═════ DATA RECORDS

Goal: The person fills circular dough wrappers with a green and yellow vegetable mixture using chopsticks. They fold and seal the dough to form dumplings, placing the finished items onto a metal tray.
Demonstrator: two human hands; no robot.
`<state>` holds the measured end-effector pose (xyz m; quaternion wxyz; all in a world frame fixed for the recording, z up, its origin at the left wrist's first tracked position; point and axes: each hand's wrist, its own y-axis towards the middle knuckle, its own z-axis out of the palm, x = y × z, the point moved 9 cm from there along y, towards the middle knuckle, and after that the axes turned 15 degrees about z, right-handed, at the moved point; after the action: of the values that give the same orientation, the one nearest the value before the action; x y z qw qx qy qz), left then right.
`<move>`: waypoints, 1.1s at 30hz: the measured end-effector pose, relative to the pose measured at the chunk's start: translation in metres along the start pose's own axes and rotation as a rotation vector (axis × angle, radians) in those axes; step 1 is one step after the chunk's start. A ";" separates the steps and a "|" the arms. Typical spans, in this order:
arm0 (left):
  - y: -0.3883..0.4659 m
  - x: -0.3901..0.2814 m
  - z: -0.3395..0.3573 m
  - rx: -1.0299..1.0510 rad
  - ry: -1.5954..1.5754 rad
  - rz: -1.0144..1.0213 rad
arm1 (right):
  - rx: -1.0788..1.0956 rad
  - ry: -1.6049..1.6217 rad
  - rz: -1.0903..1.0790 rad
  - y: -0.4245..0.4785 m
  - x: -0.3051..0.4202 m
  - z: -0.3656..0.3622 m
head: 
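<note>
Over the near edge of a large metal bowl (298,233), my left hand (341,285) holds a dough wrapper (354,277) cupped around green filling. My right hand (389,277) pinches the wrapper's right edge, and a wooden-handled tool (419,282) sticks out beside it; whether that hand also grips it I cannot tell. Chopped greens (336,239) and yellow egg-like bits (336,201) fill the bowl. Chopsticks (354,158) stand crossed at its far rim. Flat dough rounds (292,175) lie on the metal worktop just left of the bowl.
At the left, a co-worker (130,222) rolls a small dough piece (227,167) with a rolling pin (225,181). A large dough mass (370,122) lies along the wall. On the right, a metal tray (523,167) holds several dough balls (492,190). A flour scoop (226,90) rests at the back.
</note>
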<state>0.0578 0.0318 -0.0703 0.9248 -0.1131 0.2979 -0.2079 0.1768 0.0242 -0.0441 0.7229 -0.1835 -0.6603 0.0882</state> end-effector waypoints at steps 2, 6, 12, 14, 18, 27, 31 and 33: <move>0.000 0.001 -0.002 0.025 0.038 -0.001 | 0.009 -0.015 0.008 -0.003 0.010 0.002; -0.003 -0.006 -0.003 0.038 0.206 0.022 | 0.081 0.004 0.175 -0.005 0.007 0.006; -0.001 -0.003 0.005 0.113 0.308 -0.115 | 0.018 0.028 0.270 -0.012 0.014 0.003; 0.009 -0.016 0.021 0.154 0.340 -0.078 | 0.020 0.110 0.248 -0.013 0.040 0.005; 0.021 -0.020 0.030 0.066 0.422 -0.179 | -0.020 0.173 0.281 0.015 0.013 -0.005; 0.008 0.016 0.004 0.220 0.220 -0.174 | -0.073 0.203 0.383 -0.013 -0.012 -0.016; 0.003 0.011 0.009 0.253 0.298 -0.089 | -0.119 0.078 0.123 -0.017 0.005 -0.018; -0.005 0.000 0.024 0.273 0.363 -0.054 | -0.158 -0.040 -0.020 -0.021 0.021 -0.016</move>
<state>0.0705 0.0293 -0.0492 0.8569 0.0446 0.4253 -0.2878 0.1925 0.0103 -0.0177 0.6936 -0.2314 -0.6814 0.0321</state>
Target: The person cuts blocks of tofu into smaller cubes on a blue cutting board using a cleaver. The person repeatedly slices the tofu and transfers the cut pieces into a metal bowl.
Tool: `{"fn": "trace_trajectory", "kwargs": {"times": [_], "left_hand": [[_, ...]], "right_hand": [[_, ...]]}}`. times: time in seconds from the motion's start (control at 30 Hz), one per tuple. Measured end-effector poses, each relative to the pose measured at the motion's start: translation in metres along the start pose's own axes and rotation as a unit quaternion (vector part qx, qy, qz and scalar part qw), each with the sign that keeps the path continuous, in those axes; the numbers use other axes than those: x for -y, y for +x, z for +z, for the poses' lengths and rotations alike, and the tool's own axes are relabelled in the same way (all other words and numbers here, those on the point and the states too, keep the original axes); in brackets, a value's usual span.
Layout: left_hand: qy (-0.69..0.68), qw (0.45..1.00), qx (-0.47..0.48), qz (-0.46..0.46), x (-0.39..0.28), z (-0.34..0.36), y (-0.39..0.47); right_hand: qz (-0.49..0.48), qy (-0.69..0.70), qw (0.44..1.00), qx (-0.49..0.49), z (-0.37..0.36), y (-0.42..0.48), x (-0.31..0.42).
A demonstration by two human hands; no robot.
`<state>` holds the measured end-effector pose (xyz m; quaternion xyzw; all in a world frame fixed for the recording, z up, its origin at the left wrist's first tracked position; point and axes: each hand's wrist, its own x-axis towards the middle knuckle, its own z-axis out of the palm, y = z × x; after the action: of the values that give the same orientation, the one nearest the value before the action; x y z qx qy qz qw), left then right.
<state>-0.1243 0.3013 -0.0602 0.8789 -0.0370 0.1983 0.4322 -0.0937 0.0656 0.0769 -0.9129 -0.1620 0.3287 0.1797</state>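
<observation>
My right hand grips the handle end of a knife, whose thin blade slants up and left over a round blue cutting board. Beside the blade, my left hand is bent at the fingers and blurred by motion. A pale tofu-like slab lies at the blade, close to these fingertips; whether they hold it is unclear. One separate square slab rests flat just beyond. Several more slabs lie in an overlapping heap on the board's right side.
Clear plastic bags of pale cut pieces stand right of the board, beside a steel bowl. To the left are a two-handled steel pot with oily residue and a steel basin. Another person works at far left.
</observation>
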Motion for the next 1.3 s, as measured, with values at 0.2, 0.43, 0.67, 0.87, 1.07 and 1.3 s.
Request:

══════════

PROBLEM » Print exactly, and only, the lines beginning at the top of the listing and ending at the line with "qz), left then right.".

ANSWER SPACE »
Goal: The person fills circular dough wrappers with a green and yellow vegetable mixture using chopsticks. They fold and seal the dough to form dumplings, placing the finished items onto a metal tray.
Demonstrator: two human hands; no robot.
`<state>` holds the measured end-effector pose (xyz m; quaternion wxyz; all in a world frame fixed for the recording, z up, its origin at the left wrist's first tracked position; point and axes: each hand's wrist, its own y-axis towards the middle knuckle, its own z-axis out of the palm, x = y × z, the point moved 9 cm from there along y, towards the middle knuckle, and after that the axes turned 15 degrees about z, right-handed, at the moved point; after the action: of the values that give the same orientation, the one nearest the value before the action; x y z qw qx qy qz), left then right.

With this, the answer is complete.